* Dataset records:
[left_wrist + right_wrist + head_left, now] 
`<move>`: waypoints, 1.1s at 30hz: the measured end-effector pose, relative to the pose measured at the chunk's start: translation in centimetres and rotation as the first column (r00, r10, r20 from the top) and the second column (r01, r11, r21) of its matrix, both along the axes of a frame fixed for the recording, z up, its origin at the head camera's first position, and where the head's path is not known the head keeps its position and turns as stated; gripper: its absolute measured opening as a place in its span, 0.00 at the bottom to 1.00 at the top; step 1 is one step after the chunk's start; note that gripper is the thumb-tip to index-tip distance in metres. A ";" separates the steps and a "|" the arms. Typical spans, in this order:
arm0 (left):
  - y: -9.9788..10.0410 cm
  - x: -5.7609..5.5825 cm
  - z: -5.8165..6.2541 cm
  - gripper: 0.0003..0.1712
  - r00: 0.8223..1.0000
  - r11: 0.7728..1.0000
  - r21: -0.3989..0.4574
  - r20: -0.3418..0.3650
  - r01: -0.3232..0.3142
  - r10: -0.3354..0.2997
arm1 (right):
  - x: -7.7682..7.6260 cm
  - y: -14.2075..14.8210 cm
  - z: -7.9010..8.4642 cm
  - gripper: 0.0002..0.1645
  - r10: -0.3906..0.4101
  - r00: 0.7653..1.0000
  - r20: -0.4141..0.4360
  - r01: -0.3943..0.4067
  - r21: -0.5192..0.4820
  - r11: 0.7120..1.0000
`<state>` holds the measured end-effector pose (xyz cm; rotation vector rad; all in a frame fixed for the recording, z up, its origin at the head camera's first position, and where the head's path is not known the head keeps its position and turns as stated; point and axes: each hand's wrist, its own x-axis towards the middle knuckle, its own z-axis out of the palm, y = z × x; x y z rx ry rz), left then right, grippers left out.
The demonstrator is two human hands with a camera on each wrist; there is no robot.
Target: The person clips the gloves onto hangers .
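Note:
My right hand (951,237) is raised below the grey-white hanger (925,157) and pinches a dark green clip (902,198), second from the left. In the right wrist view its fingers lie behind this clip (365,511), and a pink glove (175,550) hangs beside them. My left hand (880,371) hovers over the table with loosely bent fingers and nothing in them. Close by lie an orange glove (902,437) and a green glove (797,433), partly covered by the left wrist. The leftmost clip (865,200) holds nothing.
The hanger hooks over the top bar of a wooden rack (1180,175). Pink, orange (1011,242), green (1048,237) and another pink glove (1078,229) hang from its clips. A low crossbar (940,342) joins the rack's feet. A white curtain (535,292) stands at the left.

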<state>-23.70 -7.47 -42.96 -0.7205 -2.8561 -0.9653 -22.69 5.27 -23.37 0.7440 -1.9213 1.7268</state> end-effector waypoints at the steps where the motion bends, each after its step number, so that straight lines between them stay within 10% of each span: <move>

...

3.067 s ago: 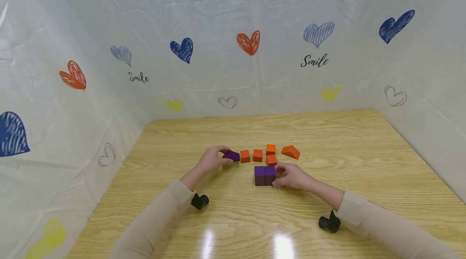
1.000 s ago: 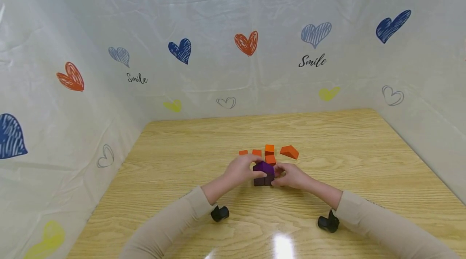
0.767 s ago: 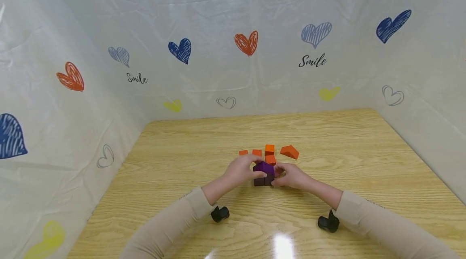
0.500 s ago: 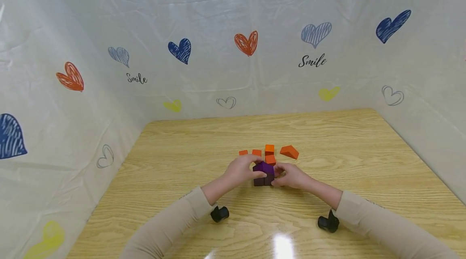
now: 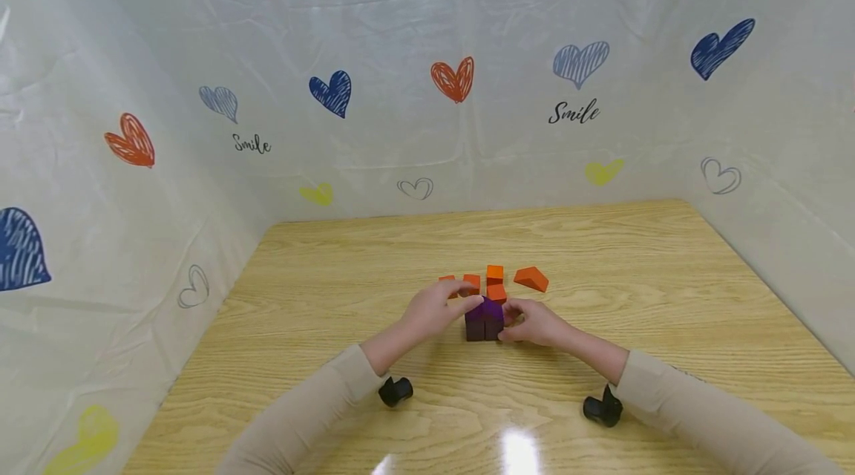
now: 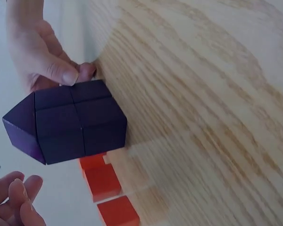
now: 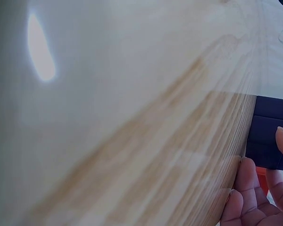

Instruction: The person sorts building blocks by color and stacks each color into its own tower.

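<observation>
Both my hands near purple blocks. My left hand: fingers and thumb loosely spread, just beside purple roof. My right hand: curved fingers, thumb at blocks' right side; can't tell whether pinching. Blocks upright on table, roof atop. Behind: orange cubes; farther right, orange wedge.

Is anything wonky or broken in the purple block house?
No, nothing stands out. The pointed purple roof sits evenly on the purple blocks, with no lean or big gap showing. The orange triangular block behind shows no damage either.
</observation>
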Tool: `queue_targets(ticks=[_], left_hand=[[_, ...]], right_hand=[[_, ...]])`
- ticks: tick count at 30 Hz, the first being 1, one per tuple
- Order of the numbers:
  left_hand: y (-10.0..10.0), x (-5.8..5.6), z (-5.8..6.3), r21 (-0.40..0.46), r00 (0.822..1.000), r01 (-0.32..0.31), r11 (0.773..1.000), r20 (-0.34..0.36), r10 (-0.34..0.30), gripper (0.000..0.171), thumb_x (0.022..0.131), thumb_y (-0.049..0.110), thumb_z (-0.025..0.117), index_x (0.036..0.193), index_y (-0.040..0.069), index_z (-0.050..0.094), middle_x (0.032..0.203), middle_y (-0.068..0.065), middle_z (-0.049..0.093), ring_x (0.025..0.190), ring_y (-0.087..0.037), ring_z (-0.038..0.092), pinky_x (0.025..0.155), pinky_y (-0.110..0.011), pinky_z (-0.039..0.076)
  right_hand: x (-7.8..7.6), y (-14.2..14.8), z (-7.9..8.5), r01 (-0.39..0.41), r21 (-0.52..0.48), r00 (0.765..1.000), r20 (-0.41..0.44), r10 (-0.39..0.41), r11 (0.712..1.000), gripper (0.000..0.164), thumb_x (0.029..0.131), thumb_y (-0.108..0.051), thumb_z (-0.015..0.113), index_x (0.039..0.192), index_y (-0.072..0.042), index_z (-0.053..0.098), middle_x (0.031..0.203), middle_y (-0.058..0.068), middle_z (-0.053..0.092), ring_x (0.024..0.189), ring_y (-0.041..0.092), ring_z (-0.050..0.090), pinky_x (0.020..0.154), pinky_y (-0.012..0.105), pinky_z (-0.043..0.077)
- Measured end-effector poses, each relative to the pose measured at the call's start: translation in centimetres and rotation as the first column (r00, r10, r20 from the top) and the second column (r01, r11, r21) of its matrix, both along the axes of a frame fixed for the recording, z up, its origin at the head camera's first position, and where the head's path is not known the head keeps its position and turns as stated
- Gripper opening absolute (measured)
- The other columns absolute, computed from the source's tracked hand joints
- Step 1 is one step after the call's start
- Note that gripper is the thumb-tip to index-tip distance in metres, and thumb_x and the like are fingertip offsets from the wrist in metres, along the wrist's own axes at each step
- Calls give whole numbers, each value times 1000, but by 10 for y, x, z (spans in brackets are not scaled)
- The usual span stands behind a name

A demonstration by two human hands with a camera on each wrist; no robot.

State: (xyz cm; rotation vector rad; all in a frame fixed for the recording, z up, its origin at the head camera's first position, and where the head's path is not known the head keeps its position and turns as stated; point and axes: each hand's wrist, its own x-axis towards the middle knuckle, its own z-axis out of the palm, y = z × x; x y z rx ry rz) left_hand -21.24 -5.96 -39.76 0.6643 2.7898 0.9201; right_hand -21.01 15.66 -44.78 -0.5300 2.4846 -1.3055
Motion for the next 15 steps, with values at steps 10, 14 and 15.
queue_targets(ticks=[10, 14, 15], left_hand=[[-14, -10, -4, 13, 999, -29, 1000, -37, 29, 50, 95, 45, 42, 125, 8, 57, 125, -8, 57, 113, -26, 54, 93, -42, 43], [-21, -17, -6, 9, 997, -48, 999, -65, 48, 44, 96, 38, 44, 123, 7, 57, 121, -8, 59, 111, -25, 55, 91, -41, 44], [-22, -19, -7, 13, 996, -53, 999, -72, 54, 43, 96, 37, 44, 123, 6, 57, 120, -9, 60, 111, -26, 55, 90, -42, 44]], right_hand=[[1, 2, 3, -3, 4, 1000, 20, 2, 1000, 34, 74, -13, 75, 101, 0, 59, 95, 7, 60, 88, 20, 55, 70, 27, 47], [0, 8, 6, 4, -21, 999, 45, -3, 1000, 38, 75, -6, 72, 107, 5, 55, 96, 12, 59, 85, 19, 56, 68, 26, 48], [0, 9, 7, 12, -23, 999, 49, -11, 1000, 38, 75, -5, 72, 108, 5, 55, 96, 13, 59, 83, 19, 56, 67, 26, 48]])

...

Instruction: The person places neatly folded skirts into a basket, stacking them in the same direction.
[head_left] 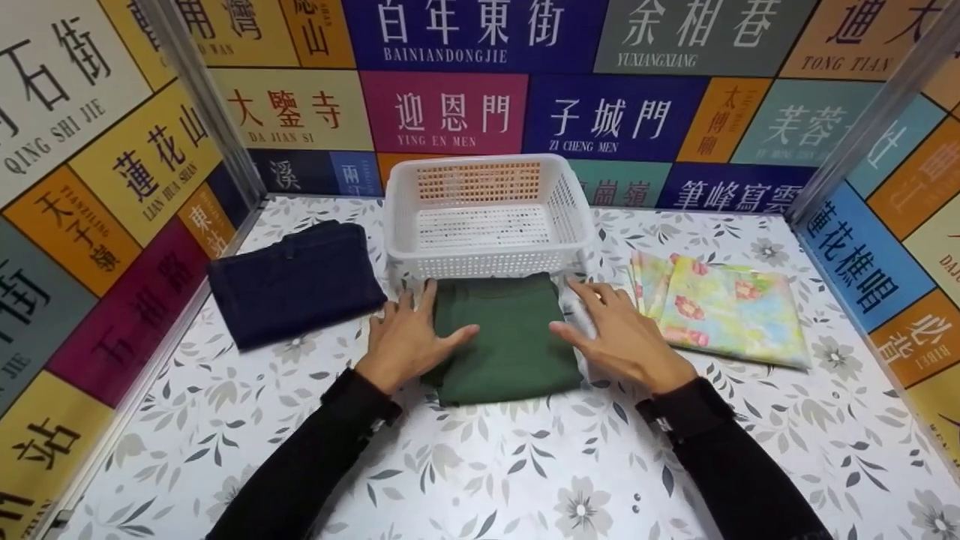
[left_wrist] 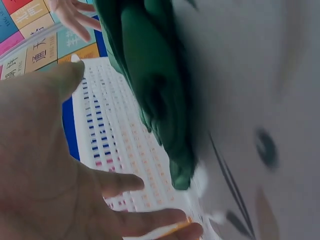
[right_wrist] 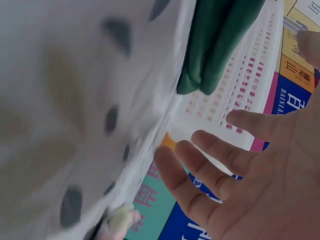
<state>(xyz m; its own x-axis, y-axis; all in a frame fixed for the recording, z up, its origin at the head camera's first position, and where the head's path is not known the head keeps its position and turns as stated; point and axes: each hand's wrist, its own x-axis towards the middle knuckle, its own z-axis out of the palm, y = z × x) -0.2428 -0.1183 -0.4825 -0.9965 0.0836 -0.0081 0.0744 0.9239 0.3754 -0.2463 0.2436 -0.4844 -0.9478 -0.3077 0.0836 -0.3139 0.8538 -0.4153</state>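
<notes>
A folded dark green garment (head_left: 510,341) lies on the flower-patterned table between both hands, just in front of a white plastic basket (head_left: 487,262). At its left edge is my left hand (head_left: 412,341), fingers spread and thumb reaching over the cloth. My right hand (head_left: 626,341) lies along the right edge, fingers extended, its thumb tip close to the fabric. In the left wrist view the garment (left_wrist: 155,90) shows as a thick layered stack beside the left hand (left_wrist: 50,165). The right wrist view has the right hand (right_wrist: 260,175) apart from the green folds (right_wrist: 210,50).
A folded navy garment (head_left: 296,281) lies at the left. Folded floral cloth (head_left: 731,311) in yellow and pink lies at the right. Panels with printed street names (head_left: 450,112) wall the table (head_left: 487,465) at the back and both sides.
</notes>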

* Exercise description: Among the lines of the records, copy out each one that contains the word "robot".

* Answer to the exercise:
The demonstrator is two human hands with a camera on each wrist; there is no robot.
A demonstration by two human hands with a camera on each wrist; no robot.

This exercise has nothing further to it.